- Hybrid parentage: U. glabra × U. minor
- Cultivar: 'Modiolina'
- Origin: Europe

= Ulmus × hollandica 'Modiolina' =

Elm cultivar

The hybrid elm cultivar Ulmus × hollandica 'Modiolina', or Wheel-hub elm, was probably the large-leaved 'Orme tortillard' first described by Duhamel in De l'exploitation des bois (1764). Poederlé (1774) identified the tree as the 'orme maigre' growing in the region that later became part of Belgium. Dumont de Courset described a small-leaved U. campestris var. modiolina, "l'orme tortillard" (:twisty elm) in 1802 – the first use of the name 'Modiolina'. 'L'orme Tortillard', also known as 'l'orme à moyeux' (: 'wheel-hub elm'), was considered in France to be the best elm for use by wheelwrights, its timber especially suitable for hubs of wheels. Van Houtte marketed an U. campestris modiolina (tortuosa), and Späth an U. campestris modiolina, from the late 19th century. U. campestris var. modiolina Hort was confirmed as a hybrid by Chevalier in Les Ormes de France (1942) and called U. × 'Modiolina', 'l'orme à moyeux'.

Herbarium specimens sometimes treat 'Modiolina' and 'Tortuosa' as synonymous. Browne (1851) and Elwes and Henry (1913) regarded 'Modiolina' as synonymous with Loddiges' and Loudon's U. tortuosa but not with U. tortuosa (Host). The Baudriller nursery of Angers distributed 'Modiolina' and 'Tortuosa' as separate cultivars.

==Description==
Descriptions vary, confirming more than one 'Modiolina' clone, as Chevalier pointed out (1942). Duhamel's 'Tortillard' (1764) was a knotty elm with many 'bosses' and with largish leaves. Dumont de Courset's 'Modiolina' (1802) was said to have a pyramidal form, crowded and twisted branches, and small leaves. Browne's (1851) 'Modiolina' (1851) produced few seeds, and in some years none at all. Chevalier's hybrid 'Modiolina' (1942), which he equated with the U. campestris modiolina of the nurseries, was said to resemble English Elm in form, 20-25 m in height, and to have doubly serrate smooth leaves of a dull green measuring up to 11 cm × 6 cm wide with a petiole of 5-6 mm. Specimens obtained by Swingle in France and sent to the United States in 1898 were described as having "large" leaves.

==Pests and diseases==
'Modiolina' is not known to have any resistance to Dutch elm disease.

==Etymology==
'Modiolina' comes from the Latin modiolus, the nave of a wheel (see Cultivation).

==Cultivation==
Duhamel reported that "l'orme Tortillard" 'has the most useful wood of all the elms', adding that it is 'easily raised from seed, grafts, or layers'. 'Modiolina' was once particularly abundant along the road from Paris to Meaux.
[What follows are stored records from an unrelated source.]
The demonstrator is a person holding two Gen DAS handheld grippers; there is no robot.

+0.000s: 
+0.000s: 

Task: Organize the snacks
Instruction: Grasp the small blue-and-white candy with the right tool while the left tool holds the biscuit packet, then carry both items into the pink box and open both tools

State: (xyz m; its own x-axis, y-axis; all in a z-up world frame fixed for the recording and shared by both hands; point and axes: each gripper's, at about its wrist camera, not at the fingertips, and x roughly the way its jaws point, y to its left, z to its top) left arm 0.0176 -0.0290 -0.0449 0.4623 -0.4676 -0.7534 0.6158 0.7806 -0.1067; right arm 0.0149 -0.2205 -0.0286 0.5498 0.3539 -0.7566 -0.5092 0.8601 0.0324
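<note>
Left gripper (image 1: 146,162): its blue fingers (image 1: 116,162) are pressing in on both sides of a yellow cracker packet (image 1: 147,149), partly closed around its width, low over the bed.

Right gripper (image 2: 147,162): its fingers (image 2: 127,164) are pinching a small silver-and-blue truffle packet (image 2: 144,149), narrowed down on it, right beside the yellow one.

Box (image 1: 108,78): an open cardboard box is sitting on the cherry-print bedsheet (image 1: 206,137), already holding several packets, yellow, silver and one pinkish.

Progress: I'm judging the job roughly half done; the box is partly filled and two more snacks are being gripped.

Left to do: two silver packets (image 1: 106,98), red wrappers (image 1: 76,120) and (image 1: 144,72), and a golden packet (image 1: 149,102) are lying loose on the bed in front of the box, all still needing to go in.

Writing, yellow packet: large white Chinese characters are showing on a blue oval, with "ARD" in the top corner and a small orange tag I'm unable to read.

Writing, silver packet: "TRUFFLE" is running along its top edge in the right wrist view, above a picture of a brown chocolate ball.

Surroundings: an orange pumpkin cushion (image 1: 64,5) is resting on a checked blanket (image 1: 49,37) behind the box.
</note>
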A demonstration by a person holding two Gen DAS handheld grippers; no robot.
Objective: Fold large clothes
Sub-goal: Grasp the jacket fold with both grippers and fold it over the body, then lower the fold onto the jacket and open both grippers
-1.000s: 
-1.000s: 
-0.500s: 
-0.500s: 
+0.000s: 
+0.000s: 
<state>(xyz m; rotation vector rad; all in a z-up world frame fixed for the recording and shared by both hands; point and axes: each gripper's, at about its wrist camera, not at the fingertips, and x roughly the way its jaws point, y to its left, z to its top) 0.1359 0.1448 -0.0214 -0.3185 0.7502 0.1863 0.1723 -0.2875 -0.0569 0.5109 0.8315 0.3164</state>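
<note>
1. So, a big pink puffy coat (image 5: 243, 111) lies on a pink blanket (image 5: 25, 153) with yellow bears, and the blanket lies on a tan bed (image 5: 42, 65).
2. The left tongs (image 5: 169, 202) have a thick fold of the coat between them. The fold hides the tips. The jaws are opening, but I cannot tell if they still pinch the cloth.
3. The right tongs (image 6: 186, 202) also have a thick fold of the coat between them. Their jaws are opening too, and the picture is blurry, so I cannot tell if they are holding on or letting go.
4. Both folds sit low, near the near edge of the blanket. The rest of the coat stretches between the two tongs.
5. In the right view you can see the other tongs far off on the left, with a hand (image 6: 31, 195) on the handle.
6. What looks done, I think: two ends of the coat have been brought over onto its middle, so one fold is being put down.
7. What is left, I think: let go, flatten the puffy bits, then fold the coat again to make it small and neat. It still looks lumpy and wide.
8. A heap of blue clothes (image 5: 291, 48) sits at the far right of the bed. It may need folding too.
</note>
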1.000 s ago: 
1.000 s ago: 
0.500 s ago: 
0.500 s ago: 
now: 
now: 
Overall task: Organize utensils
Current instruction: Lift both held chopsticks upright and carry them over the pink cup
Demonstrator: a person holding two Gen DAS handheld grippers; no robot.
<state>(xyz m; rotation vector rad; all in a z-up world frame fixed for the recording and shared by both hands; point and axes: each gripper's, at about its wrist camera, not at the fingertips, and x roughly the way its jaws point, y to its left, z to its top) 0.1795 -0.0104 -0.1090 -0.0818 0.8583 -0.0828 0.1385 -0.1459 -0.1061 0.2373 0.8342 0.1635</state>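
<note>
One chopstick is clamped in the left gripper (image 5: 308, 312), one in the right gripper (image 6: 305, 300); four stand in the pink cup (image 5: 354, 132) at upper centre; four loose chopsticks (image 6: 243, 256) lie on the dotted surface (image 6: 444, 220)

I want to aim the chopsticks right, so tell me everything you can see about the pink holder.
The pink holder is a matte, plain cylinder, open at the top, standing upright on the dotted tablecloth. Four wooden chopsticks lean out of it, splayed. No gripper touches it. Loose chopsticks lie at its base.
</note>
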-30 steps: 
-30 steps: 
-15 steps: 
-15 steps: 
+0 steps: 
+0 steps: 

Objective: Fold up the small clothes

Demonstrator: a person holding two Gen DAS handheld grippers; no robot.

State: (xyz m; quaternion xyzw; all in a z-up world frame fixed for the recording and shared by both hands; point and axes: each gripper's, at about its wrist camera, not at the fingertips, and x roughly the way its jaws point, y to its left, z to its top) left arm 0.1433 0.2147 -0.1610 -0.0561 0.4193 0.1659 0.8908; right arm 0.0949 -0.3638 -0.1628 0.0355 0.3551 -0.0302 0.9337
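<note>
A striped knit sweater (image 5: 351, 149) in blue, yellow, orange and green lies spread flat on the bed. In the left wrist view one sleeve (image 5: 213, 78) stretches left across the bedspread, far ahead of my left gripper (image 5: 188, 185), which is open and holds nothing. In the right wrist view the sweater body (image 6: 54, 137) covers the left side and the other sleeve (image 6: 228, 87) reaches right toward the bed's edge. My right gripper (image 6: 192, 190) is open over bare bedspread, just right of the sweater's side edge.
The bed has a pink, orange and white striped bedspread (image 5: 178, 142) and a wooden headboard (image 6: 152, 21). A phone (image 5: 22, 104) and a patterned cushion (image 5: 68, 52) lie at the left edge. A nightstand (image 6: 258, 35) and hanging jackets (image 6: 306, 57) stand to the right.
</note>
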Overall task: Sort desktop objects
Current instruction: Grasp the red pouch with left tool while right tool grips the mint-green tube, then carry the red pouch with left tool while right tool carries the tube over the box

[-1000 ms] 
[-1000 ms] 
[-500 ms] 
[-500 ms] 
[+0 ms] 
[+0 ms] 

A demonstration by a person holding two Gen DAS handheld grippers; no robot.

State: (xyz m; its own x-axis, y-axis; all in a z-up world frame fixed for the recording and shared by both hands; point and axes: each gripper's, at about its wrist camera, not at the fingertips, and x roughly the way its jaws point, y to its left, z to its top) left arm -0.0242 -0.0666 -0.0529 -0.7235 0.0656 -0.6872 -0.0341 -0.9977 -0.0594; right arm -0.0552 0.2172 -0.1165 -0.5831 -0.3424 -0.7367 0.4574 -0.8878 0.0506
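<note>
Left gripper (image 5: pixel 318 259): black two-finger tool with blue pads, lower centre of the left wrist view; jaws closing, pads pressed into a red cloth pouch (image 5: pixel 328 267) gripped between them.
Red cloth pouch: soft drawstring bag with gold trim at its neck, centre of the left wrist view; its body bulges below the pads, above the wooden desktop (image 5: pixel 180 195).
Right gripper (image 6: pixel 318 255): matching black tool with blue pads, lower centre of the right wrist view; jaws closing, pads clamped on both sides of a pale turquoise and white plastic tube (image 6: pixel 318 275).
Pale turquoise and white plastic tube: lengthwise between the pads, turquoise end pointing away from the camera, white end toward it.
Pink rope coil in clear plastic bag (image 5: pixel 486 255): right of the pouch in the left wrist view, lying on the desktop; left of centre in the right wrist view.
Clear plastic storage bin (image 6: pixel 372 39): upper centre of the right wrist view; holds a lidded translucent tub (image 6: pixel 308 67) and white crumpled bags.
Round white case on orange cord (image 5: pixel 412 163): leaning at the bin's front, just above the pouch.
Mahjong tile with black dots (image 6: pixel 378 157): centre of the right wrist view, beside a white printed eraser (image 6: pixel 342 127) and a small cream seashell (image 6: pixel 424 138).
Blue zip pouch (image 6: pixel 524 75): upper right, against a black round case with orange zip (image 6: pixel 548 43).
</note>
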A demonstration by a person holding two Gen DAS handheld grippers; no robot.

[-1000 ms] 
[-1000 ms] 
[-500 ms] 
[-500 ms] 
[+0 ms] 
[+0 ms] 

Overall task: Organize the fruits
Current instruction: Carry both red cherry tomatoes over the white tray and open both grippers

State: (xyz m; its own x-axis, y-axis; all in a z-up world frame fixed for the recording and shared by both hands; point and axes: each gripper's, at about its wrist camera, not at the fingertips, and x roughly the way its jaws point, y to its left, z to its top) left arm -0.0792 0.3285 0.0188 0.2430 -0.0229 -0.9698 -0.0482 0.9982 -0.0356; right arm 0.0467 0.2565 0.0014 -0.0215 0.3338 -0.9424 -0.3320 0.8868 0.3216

A single, century-old specimen stood in the Allée des Ormes [:elm avenue] in the Jardin des plantes, Paris, in the mid-20th century. Ulmus modiolina, the 'twisted or tortillard elm', was marketed by Prince's nursery of Flushing, New York from the 1820s. Specimens of "large-leaved" 'Modiolina' obtained by Swingle in France were sent to the United States in 1898. A 'Modiolina' grown at Kew and for a time labelled as a wych elm cultivar was identified as Ulmus × hollandica by Ronald Melville. One tree was planted in 1899 at the Dominion Arboretum, Ottawa, Canada. A specimen of U. campestris modiolina, obtained from Späth before 1914 and planted in 1916, stood in the Ryston Hall arboretum, Norfolk, in the early 20th century. Ulmus hollandica modiolina was present in The Hague in the 1930s.

No specimens are known to survive. For the putative 'Modiolina' in Edinburgh (2018), see 'Tortuosa'.